As has been the case with the other oil majors that have already reported — Exxon (XOM), ConocoPhillips (COP) and Chevron (CVX) — earnings comparisons with the year-earlier period were quite ugly, severely hampered by weak refining margins. Marathon’s adjusted earnings per share plunged 77.8%. However, quarterly revenue of $16.1 billion was up 9.3% from the year-earlier level, driven by robust upstream results.
Reported Quarter vs. Estimate Revisions Trend
Marathon’s quarterly miss didn’t come as a major surprise. Though there were no estimate revisions in either direction over the last 7 days, earnings estimates for the company have been trending down over the past month, with the quarterly Zacks Consensus Estimate going down by 10 cents. Overall, 10 out of the 18 analysts covering the stock pulled back on fourth quarter projections during that time, while 2 raised their estimates.
With respect to earnings surprises, Marathon has had a bearish run over the last four quarters (including the latest). This is the company’s 3rd negative surprise in the past 4 quarters.
Upstream Earnings Soar
Income from the upstream segment totaled $439 million during the quarter, up 82.9% from the year-ago level.
The company reported production (available for sale) of 403,000 oil-equivalent barrels per day (BOE/d), slightly above its interim guidance last month. This represents a 4% year-over-year production growth, reflecting Marathon’s strong project lineup.
Gains on the production front were supported by higher realized oil prices. Marathon’s worldwide realized crude oil price (from continuing operations) of $70.34 per barrel was 30.4% above the year-earlier level but natural gas realizations (also from continuing operations) dropped 26.3% to $2.64 per thousand cubic feet (Mcf).
Downstream Margins Plunge
Margins in the refining business decreased significantly from the year-earlier levels. The situation was further aggravated by narrower sweet/sour differentials. Marathon’s refining and marketing unit lost $18 million during the quarter, compared to income of $325 million last year — reflecting weak margins and crack spreads.

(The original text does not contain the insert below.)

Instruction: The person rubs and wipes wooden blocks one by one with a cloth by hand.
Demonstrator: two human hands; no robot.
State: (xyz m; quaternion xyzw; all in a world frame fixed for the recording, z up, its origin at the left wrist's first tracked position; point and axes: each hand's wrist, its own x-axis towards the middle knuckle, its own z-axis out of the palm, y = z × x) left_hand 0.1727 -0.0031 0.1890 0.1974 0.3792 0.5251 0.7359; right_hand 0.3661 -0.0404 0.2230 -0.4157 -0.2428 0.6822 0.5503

The company’s realized gross refining and wholesale marketing margin of approximately 0.6 cents per gallon was down markedly from last year’s income of 12.5 cents per gallon. Total refined product sales volumes were up 3.4% from the year-earlier level to 1,452 thousand barrels per day, while throughput was up 1.2% to 1,191 thousand barrels per day.
Capital Expenditure
During the quarter, Marathon spent roughly $1.6 billion on capital programs (43% on E&P and 36% on Refining, Marketing and Transportation), bringing the total capex for the full year 2009 to $6.0 billion.
Capex & Volume Guidance
Marathon earlier announced that it will prune its capital expenditures by about 17% in 2010, as the company allocates a larger percentage of funds towards the Exploration & Production (E&P) segment as against the under-pressure refining business.
The Houston-based firm has pegged its 2010 capital budget at $5.1 billion. As per the plan, expenditure on the downstream business (refining, marketing and transportation) will be 53% lower in 2010 compared to 2009, while the E&P segment will witness a 24% rise in spending. Management’s decision to significantly reduce expenditure on downstream operations was also influenced by the recent on-time completion of its refinery project in Garyville, Louisiana.
Marathon estimates 2010 E&P production available for sale to be in the range of 390,000 – 410,000 BOE/d, excluding the effect of any future acquisitions or dispositions.